### TASK ITEM
The records below are to be returned exactly as written, minus their pictures.

(Beginning of EXERCISE INPUT)

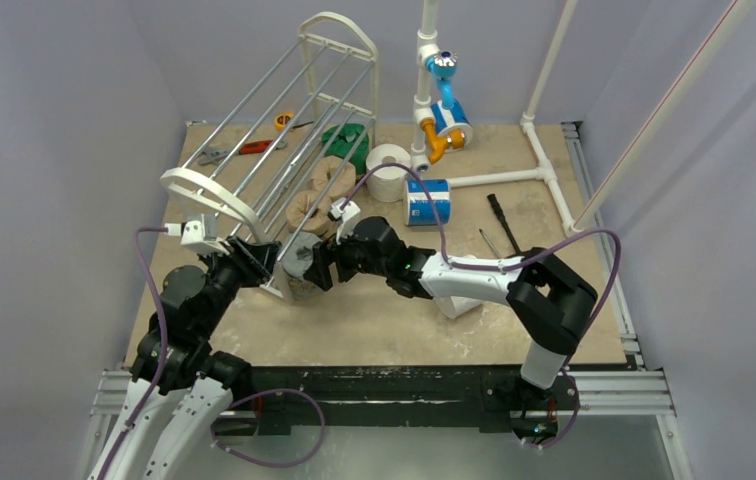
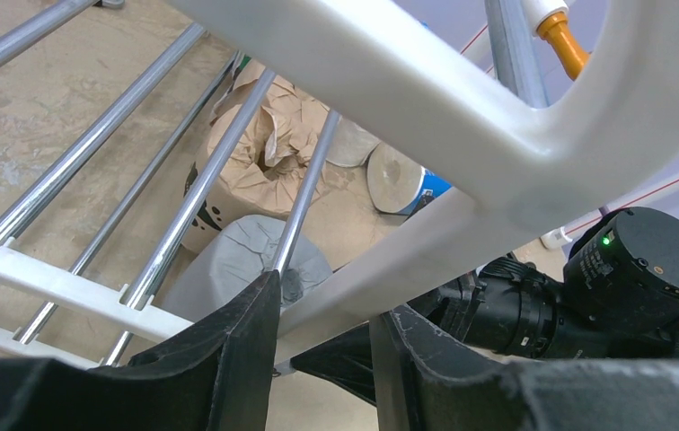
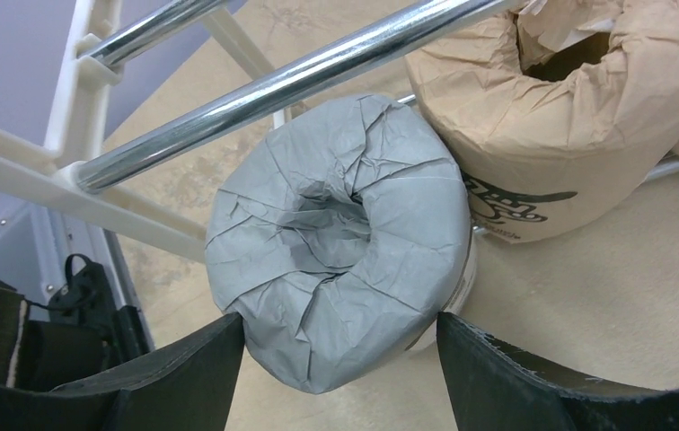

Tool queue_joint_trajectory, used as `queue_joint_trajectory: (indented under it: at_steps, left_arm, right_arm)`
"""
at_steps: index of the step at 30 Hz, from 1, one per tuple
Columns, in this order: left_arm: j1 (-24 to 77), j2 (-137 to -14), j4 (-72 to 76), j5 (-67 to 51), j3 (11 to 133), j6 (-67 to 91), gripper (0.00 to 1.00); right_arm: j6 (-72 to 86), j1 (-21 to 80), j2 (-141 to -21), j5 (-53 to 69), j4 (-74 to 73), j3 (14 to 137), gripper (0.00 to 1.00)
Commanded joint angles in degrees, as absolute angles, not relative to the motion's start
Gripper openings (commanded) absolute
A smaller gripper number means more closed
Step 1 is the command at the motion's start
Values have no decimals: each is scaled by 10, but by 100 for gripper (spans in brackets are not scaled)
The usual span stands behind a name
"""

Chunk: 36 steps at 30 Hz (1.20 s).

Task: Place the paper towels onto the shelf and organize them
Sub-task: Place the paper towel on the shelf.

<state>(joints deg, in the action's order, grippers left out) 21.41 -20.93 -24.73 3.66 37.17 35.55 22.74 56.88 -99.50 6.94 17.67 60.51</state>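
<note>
The shelf [image 1: 284, 110] stands tilted on the table, its silver rods slanting over several paper towels. My left gripper [image 1: 254, 262] is shut on the white bar of its near end frame [image 2: 462, 117], the bar passing between the two fingers [image 2: 329, 301]. A grey roll [image 1: 299, 262] sits under the rods, end-on in the right wrist view [image 3: 336, 224]. My right gripper [image 3: 338, 323] is closed around it, both fingertips touching its sides. Tan printed rolls [image 1: 329, 180] [image 3: 533, 117] lie just behind it. A white roll [image 1: 387, 172], a blue-white one [image 1: 428, 201] and a green one [image 1: 346, 137] lie further back.
A white pipe frame with blue and orange fittings [image 1: 434, 100] rises at the back right. Red-handled pliers [image 1: 244, 148] and an orange ring [image 1: 283, 120] lie behind the shelf. Black tools [image 1: 502, 222] lie right of the rolls. A small white object [image 1: 459, 303] sits under my right forearm.
</note>
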Motion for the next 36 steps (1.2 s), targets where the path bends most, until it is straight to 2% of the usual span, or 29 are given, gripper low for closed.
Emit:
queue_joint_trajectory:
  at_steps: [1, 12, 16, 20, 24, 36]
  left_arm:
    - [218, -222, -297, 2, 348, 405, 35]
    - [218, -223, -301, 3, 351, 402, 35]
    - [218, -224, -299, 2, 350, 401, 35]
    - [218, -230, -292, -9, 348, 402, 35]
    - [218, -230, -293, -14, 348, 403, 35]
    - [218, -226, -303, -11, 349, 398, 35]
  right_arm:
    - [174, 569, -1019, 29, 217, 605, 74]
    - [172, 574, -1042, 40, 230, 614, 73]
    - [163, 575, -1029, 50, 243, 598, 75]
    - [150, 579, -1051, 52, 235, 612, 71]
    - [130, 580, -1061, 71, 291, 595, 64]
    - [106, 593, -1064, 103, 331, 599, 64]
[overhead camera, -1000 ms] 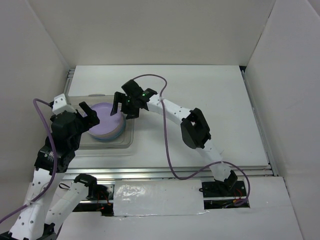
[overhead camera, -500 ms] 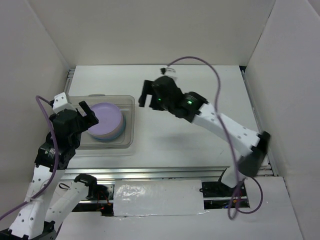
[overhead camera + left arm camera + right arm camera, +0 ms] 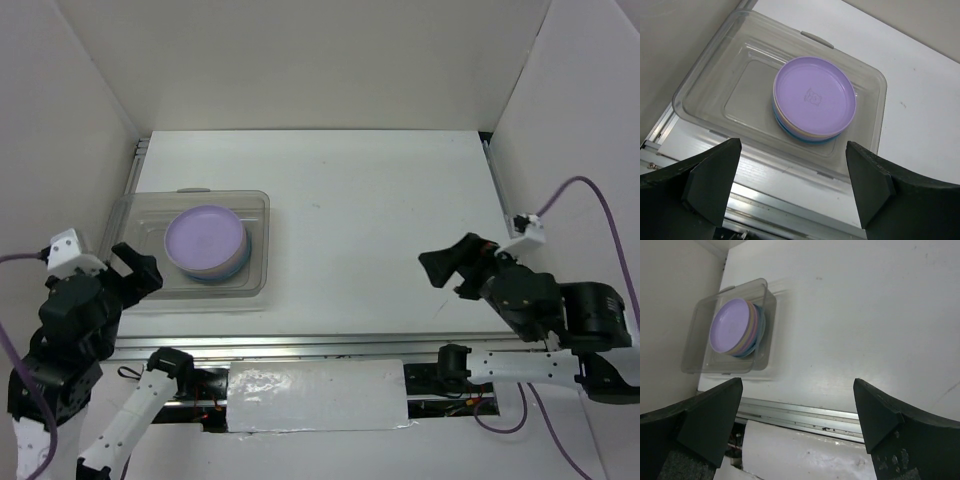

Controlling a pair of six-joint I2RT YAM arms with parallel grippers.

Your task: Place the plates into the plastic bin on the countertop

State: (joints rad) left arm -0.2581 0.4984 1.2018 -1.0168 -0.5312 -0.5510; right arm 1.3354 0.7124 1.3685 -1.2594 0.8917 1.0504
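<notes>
Inside the plastic bin (image 3: 262,245) at the surface's (image 3: 380,220) left side, your plates (image 3: 205,238) sit stacked, lilac on top — none shows outside it. Both jaws stand wide open, holding nothing — the job looks finished.

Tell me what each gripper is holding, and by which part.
Nothing is held. The left gripper and the right gripper both stand open and empty, apart from the plates stacked in the plastic bin.
</notes>
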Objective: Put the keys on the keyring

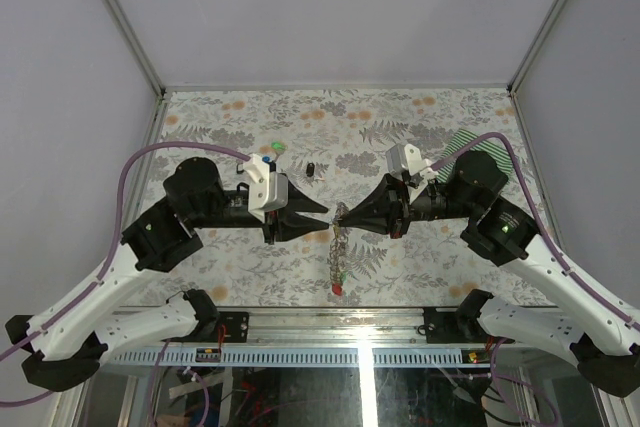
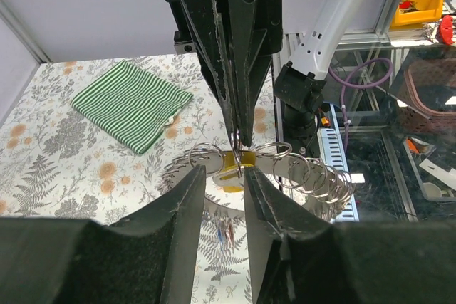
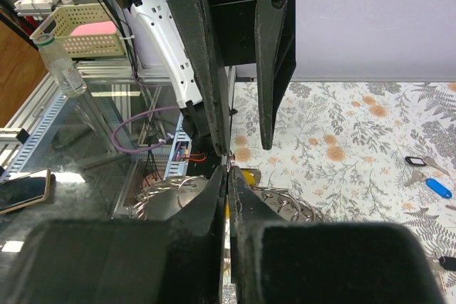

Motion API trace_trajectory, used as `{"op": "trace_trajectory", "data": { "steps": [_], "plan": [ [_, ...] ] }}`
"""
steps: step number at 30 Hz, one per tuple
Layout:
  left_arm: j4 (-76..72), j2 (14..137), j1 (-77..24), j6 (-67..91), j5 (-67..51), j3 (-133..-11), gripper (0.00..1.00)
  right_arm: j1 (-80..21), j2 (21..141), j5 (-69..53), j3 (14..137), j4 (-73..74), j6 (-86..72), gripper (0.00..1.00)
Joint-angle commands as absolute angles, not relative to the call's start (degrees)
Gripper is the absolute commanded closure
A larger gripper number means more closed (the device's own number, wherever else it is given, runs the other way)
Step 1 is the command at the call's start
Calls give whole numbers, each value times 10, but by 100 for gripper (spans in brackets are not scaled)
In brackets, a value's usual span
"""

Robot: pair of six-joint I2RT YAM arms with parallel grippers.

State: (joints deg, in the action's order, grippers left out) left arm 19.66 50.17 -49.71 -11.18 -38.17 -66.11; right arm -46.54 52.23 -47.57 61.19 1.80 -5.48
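Nearest the left wrist lens, my left gripper (image 2: pixel 224 174) stood spread either side of the keyring (image 2: pixel 303 208). Right wrist: my right gripper (image 3: pixel 226 176) pinched that ring, jaws pressed together. Overhead: the keys (image 1: pixel 337 282) trailed from the meeting tips toward me.

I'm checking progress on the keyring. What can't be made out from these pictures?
- Top view: how many keys hang on the keyring; they are too small and bunched.
- Left wrist view: what the shut right gripper pinches; its own fingertips cover it, beside a yellow key head.
- Right wrist view: most of the keyring, hidden behind that gripper's fingers.
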Motion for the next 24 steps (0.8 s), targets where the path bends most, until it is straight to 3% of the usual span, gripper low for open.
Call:
{"op": "trace_trajectory", "data": {
  "steps": [1, 14, 19, 24],
  "plan": [
    [154, 504, -497, -105, -402, -660, 71, -467, 506, -477, 623, -42, -65, 100],
    [148, 512, -497, -100, -416, -657, 86, -468, 501, -470, 621, -48, -67, 100],
    [153, 511, -497, -103, -413, -657, 100, -467, 496, -466, 621, -52, -69, 100],
    [156, 510, -497, -105, -410, -658, 100, -468, 491, -461, 617, -62, -74, 100]
  ]
}}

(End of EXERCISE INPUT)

### RESPONSE AREA
Tool queue_joint_trajectory, used as `queue_joint_trajectory: (indented under it: at_steps, left_arm, right_arm)`
"""
at_steps: index of the step at 30 Hz, from 1, one per tuple
Columns, in this order: left_arm: j1 (-24 to 77), j2 (-137 to -14), j4 (-72 to 76), j5 (-67 to 51), j3 (11 to 133), j6 (-67 to 91), gripper (0.00 to 1.00); right_arm: j6 (-72 to 86), j1 (-21 to 80), j2 (-141 to -21), j5 (-53 to 69), j4 (-74 to 73), j3 (14 to 137), gripper (0.00 to 1.00)
Commanded joint angles in degrees, as absolute angles, not relative to the motion's start
Gripper openings (commanded) absolute
A smaller gripper number means more closed
Step 1 is the command at the motion's start
Values have no decimals: each is scaled by 10, but by 100 for gripper (spans in brackets are not scaled)
The usual span stands behind a name
"""

Chunk: 36 steps at 30 Hz (1.20 s).

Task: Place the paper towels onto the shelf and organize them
Sub-task: Place the paper towel on the shelf.

<state>(joints deg, in the action's order, grippers left out) 21.41 -20.93 -24.73 3.66 37.17 35.55 22.74 56.88 -99.50 6.94 17.67 60.51</state>
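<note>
The shelf [image 1: 284, 110] stands tilted on the table, its silver rods slanting over several paper towels. My left gripper [image 1: 254, 262] is shut on the white bar of its near end frame [image 2: 462, 117], the bar passing between the two fingers [image 2: 329, 301]. A grey roll [image 1: 299, 262] sits under the rods, end-on in the right wrist view [image 3: 336, 224]. My right gripper [image 3: 338, 323] is closed around it, both fingertips touching its sides. Tan printed rolls [image 1: 329, 180] [image 3: 533, 117] lie just behind it. A white roll [image 1: 387, 172], a blue-white one [image 1: 428, 201] and a green one [image 1: 346, 137] lie further back.
A white pipe frame with blue and orange fittings [image 1: 434, 100] rises at the back right. Red-handled pliers [image 1: 244, 148] and an orange ring [image 1: 283, 120] lie behind the shelf. Black tools [image 1: 502, 222] lie right of the rolls. A small white object [image 1: 459, 303] sits under my right forearm.
</note>
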Motion for the next 36 steps (1.2 s), targets where the path bends most, until it is straight to 2% of the usual span, or 29 are given, gripper low for closed.
Emit:
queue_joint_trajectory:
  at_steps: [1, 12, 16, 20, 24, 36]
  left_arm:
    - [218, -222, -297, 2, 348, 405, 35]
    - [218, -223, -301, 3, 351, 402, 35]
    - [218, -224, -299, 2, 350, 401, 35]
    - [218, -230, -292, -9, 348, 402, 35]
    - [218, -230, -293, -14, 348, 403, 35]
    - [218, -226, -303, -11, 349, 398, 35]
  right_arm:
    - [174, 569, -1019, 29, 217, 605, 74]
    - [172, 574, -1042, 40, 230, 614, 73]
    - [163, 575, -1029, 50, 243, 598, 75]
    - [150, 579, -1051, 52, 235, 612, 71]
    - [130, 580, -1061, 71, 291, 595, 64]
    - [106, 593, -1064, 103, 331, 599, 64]
[overhead camera, -1000 ms] 
[overhead camera, -500 ms] 
[overhead camera + left arm camera + right arm camera, +0 ms] 

Controlling a pair of six-joint I2RT YAM arms with parallel grippers.

Your task: Place the plates into the plastic bin on the countertop

State: (joints rad) left arm -0.2581 0.4984 1.2018 -1.0168 -0.5312 -0.5510; right arm 1.3354 0.7124 1.3685 -1.2594 0.8917 1.0504
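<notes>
Inside the plastic bin (image 3: 262,245) at the surface's (image 3: 380,220) left side, your plates (image 3: 205,238) sit stacked, lilac on top — none shows outside it. Both jaws stand wide open, holding nothing — the job looks finished.

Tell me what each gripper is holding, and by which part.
Nothing is held. The left gripper and the right gripper both stand open and empty, apart from the plates stacked in the plastic bin.
</notes>
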Objective: Put the keys on the keyring


Motion API trace_trajectory, used as `{"op": "trace_trajectory", "data": { "steps": [_], "plan": [ [_, ...] ] }}`
"""
steps: step number at 30 Hz, one per tuple
Layout:
  left_arm: j4 (-76..72), j2 (14..137), j1 (-77..24), j6 (-67..91), j5 (-67..51), j3 (-133..-11), gripper (0.00..1.00)
  right_arm: j1 (-80..21), j2 (21..141), j5 (-69..53), j3 (14..137), j4 (-73..74), j6 (-86..72), gripper (0.00..1.00)
Joint-angle commands as absolute angles, not relative to the call's start (degrees)
Gripper is the absolute commanded closure
A larger gripper number means more closed (the device's own number, wherever else it is given, runs the other way)
Step 1 is the command at the call's start
Calls give whole numbers, each value times 10, but by 100 for gripper (spans in brackets are not scaled)
In brackets, a value's usual span
"""

Robot: pair of six-joint I2RT YAM arms with parallel grippers.

State: (joints deg, in the action's order, grippers left out) left arm 19.66 50.17 -49.71 -11.18 -38.17 -66.11; right arm -46.54 52.23 -47.57 61.19 1.80 -5.48
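Nearest the left wrist lens, my left gripper (image 2: pixel 224 174) stood spread either side of the keyring (image 2: pixel 303 208). Right wrist: my right gripper (image 3: pixel 226 176) pinched that ring, jaws pressed together. Overhead: the keys (image 1: pixel 337 282) trailed from the meeting tips toward me.

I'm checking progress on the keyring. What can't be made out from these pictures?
- Top view: how many keys hang on the keyring; they are too small and bunched.
- Left wrist view: what the shut right gripper pinches; its own fingertips cover it, beside a yellow key head.
- Right wrist view: most of the keyring, hidden behind that gripper's fingers.
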Motion for the next 24 steps (0.8 s), targets where the path bends most, until it is straight to 3% of the usual span, gripper low for open.
Call:
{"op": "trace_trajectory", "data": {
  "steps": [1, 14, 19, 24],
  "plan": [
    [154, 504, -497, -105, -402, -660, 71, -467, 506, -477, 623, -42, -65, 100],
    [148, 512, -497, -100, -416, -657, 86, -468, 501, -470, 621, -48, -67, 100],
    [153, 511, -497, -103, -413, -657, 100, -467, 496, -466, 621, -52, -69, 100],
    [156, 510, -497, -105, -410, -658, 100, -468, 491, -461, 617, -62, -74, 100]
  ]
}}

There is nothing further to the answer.